TASK STATEMENT
Restate all of the data exactly.

DATA EXCERPT
__________________________________________________

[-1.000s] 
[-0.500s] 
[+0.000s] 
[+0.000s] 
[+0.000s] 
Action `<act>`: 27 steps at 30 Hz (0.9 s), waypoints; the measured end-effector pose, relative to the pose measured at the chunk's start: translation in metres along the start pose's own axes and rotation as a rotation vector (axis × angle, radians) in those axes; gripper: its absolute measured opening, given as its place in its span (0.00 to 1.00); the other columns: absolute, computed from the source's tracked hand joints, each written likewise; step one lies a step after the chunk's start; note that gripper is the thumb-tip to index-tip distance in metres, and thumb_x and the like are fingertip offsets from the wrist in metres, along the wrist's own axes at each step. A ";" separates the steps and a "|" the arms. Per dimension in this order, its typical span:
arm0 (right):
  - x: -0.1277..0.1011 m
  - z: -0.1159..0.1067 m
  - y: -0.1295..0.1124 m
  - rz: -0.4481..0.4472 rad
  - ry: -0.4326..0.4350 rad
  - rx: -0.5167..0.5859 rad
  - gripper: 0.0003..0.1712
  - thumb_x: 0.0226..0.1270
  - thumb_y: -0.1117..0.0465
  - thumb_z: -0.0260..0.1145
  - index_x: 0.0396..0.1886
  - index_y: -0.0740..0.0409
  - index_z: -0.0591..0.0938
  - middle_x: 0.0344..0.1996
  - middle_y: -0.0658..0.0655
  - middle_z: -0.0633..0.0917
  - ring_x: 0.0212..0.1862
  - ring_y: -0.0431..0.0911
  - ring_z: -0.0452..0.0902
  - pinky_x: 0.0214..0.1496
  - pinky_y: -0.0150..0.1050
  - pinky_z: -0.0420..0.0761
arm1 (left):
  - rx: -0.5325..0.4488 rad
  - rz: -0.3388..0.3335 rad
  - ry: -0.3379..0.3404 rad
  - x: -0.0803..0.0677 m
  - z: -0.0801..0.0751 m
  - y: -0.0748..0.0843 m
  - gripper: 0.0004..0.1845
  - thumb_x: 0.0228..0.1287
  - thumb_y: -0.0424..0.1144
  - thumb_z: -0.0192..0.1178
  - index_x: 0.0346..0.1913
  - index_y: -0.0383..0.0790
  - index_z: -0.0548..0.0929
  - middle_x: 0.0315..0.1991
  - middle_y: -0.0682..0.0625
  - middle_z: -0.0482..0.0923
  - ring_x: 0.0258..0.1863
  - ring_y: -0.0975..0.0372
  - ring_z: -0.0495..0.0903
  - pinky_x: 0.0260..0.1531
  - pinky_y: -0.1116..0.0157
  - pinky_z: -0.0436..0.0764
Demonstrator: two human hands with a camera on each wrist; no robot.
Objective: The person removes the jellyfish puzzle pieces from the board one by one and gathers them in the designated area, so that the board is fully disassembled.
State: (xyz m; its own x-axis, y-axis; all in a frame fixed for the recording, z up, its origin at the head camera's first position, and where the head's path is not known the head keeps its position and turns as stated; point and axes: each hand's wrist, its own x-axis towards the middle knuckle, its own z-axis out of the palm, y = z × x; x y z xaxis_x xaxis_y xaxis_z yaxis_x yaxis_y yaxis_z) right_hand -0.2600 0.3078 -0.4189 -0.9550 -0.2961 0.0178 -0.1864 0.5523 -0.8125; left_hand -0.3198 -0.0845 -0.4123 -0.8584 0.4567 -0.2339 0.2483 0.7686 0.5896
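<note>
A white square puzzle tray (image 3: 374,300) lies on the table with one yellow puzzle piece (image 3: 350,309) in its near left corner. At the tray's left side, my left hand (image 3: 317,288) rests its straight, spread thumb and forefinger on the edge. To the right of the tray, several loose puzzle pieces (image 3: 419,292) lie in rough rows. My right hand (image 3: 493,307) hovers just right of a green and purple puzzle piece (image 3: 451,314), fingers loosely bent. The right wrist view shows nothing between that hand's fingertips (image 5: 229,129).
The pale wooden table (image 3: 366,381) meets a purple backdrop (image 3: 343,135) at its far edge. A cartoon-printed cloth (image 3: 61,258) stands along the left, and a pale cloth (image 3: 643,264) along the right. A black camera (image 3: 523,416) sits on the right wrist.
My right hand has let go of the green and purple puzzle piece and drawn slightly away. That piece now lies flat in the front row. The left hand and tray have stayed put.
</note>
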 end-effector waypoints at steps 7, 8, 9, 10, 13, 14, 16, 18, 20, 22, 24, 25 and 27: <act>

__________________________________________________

TASK ANSWER
[-1.000s] 
[-0.500s] 
[+0.000s] 
[+0.000s] 
[+0.000s] 
Action `<act>`: 27 steps at 30 Hz (0.9 s), waypoints; the measured end-effector pose, relative to the pose measured at the chunk's start: translation in metres along the start pose's own axes and rotation as a rotation vector (axis × angle, radians) in those axes; gripper: its absolute measured opening, given as its place in its span (0.00 to 1.00); the other columns: absolute, computed from the source's tracked hand joints, each written likewise; step one lies a step after the chunk's start; note that gripper is the thumb-tip to index-tip distance in metres, and thumb_x and the like are fingertip offsets from the wrist in metres, along the wrist's own axes at each step. A ";" separates the steps and a "|" the arms. Per dimension in this order, its typical span:
arm0 (right):
  - x: -0.1277..0.1011 m
  - z: -0.1159..0.1067 m
  - y: -0.1295..0.1124 m
  - rz: -0.4481..0.4472 rad
  - ry: -0.4326..0.4350 rad
  - rx: -0.5167..0.5859 rad
  - gripper: 0.0003..0.1712
  - thumb_x: 0.0226..0.1270
  - thumb_y: -0.1117..0.0465
  - thumb_z: -0.0260..0.1145
  - index_x: 0.0396..0.1886
  - index_y: -0.0740..0.0409
  - index_z: -0.0591..0.0938
  - middle_x: 0.0344..0.1996
  - middle_y: -0.0658..0.0655
  - middle_z: -0.0633..0.0917
  - ring_x: 0.0212..0.1862
  - ring_y: -0.0431..0.0911
  - ring_z: -0.0452..0.0902
  - pinky_x: 0.0214..0.1496
  - pinky_y: -0.0150..0.1050
  - pinky_z: -0.0420..0.0761
arm1 (left):
  - rx: -0.5325..0.4488 rad
  - rz: -0.3388..0.3335 rad
  - ry: -0.3379..0.3404 rad
  - x: -0.0803..0.0677 m
  - z: -0.0801..0.0751 m
  - y: -0.0748..0.0843 m
  - gripper: 0.0004..0.1845
  - thumb_x: 0.0228..0.1287
  - thumb_y: -0.0424..0.1144
  - thumb_z: -0.0192..0.1178
  - index_x: 0.0346..0.1913
  - index_y: -0.0383..0.0790
  - index_z: -0.0548..0.0929
  - middle_x: 0.0315..0.1991
  - middle_y: -0.0682..0.0625
  - middle_z: -0.0482..0.0923
  - ring_x: 0.0258..0.1863
  - ring_y: -0.0975..0.0372
  - ring_z: -0.0495..0.0903
  - pinky_x: 0.0260..0.1531
  - pinky_y: -0.1116..0.0157
  - pinky_z: -0.0436..0.0764
Demonstrator: two human hands with a camera on each wrist; no robot.
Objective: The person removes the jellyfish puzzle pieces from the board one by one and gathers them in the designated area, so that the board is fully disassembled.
State: (xyz m; its own x-axis, y-axis; all in a frame fixed for the recording, z up, its origin at the head camera's first position, and where the head's path is not known the head keeps its position and turns as stated; point and axes: each hand's wrist, its own x-axis towards the middle knuckle, its own z-axis out of the palm, y = z × x; x y z xaxis_x xaxis_y xaxis_z yaxis_x yaxis_y yaxis_z) right_hand -0.2600 0.3078 -0.4189 -0.9550 -0.2961 0.0178 -0.1864 0.5523 -0.8125; left_hand -0.3198 -0.0845 -0.4123 -0.8584 0.4567 -0.2339 0.2483 0.7686 0.5896
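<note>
A white square puzzle tray (image 3: 374,300) lies on the table with one yellow puzzle piece (image 3: 350,309) in its near left corner. At the tray's left side, my left hand (image 3: 317,288) rests its straight, spread thumb and forefinger on the edge. To the right of the tray, several loose puzzle pieces (image 3: 419,292) lie in rough rows. My right hand (image 3: 493,307) hovers just right of a green and purple puzzle piece (image 3: 451,314), fingers loosely bent. The right wrist view shows nothing between that hand's fingertips (image 5: 229,129).
The pale wooden table (image 3: 366,381) meets a purple backdrop (image 3: 343,135) at its far edge. A cartoon-printed cloth (image 3: 61,258) stands along the left, and a pale cloth (image 3: 643,264) along the right. A black camera (image 3: 523,416) sits on the right wrist.
My right hand has let go of the green and purple puzzle piece and drawn slightly away. That piece now lies flat in the front row. The left hand and tray have stayed put.
</note>
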 end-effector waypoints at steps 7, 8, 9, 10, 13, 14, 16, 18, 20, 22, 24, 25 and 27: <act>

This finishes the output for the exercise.